** Exercise directions **
When copying the data, keep every line exactly the same.
□ □ □ □
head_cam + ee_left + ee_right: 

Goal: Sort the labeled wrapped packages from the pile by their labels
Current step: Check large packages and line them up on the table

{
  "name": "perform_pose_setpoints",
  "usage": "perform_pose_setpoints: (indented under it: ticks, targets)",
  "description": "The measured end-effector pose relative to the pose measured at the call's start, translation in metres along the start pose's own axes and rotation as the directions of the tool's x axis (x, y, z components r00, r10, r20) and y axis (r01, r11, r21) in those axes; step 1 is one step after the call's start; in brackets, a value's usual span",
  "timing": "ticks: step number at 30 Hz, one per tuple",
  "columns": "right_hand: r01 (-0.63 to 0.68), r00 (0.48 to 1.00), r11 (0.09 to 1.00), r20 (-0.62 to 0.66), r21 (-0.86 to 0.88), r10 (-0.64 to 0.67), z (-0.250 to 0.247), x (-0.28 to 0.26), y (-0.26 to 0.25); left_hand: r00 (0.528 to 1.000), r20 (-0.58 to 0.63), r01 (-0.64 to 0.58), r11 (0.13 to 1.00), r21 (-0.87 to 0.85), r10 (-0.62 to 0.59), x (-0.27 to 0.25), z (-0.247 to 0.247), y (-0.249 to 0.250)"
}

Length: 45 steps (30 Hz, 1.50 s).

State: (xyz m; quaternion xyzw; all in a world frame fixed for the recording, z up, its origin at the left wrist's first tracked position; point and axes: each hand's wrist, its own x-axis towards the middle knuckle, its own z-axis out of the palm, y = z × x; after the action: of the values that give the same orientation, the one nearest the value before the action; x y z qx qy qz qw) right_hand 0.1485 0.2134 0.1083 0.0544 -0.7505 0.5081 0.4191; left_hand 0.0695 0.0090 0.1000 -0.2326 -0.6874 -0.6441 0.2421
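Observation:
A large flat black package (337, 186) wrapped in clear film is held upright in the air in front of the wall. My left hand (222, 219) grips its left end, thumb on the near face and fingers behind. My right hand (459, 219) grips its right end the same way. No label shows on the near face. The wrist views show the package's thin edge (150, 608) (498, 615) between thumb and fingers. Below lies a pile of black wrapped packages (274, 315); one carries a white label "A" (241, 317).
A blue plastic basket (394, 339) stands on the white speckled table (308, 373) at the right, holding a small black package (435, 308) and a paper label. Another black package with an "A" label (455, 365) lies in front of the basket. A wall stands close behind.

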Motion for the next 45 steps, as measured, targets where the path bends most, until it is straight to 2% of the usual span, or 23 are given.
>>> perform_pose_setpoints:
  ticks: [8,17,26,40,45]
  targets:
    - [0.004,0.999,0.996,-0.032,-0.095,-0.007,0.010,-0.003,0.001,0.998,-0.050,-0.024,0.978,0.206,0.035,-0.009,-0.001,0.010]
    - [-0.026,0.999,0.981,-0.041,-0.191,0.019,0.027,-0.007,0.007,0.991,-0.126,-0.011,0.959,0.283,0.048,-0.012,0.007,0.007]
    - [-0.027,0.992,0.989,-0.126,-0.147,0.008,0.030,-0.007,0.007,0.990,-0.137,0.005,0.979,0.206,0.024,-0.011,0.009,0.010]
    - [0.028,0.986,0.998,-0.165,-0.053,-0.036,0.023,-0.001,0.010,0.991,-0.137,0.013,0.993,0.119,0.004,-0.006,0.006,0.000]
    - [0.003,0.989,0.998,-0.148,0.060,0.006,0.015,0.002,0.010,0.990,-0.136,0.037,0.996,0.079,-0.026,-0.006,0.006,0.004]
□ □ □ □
** Written response **
head_cam + ee_left + ee_right: 

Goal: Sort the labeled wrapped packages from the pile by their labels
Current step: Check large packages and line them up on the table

{
  "name": "perform_pose_setpoints",
  "usage": "perform_pose_setpoints: (indented under it: ticks, targets)",
  "description": "The measured end-effector pose relative to the pose measured at the call's start, translation in metres along the start pose's own axes and rotation as the directions of the tool's x axis (x, y, z components r00, r10, r20) and y axis (r01, r11, r21) in those axes; step 1 is one step after the call's start; in brackets, a value's usual span",
  "timing": "ticks: step number at 30 Hz, one per tuple",
  "columns": "right_hand: r01 (-0.63 to 0.68), r00 (0.48 to 1.00), r11 (0.09 to 1.00), r20 (-0.62 to 0.66), r21 (-0.86 to 0.88), r10 (-0.64 to 0.67), z (-0.250 to 0.247), x (-0.28 to 0.26), y (-0.26 to 0.25); left_hand: r00 (0.528 to 1.000), r20 (-0.58 to 0.63), r01 (-0.64 to 0.58), r11 (0.13 to 1.00), r21 (-0.87 to 0.85), r10 (-0.62 to 0.59), x (-0.27 to 0.25), z (-0.247 to 0.247), y (-0.249 to 0.250)"
}

Length: 45 steps (30 Hz, 1.50 s).

State: (xyz m; quaternion xyzw; all in a world frame fixed for the recording, z up, its origin at the left wrist's first tracked position; point and axes: each hand's wrist, its own x-axis towards the middle knuckle, its own z-axis out of the palm, y = z × x; after the action: of the values that give the same orientation, the one nearest the value before the action; x y z qx qy qz qw) right_hand 0.1485 0.2134 0.1083 0.0544 -0.7505 0.5081 0.4191; left_hand 0.0695 0.0090 0.1000 -0.2326 -0.6874 -0.6441 0.2421
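Observation:
A large flat black package (337, 186) wrapped in clear film is held upright in the air in front of the wall. My left hand (222, 219) grips its left end, thumb on the near face and fingers behind. My right hand (459, 219) grips its right end the same way. No label shows on the near face. The wrist views show the package's thin edge (150, 608) (498, 615) between thumb and fingers. Below lies a pile of black wrapped packages (274, 315); one carries a white label "A" (241, 317).
A blue plastic basket (394, 339) stands on the white speckled table (308, 373) at the right, holding a small black package (435, 308) and a paper label. Another black package with an "A" label (455, 365) lies in front of the basket. A wall stands close behind.
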
Motion for the next 45 steps, as measured, targets where the path bends most, until it is straight to 2% of the usual span, or 23 are given.
>>> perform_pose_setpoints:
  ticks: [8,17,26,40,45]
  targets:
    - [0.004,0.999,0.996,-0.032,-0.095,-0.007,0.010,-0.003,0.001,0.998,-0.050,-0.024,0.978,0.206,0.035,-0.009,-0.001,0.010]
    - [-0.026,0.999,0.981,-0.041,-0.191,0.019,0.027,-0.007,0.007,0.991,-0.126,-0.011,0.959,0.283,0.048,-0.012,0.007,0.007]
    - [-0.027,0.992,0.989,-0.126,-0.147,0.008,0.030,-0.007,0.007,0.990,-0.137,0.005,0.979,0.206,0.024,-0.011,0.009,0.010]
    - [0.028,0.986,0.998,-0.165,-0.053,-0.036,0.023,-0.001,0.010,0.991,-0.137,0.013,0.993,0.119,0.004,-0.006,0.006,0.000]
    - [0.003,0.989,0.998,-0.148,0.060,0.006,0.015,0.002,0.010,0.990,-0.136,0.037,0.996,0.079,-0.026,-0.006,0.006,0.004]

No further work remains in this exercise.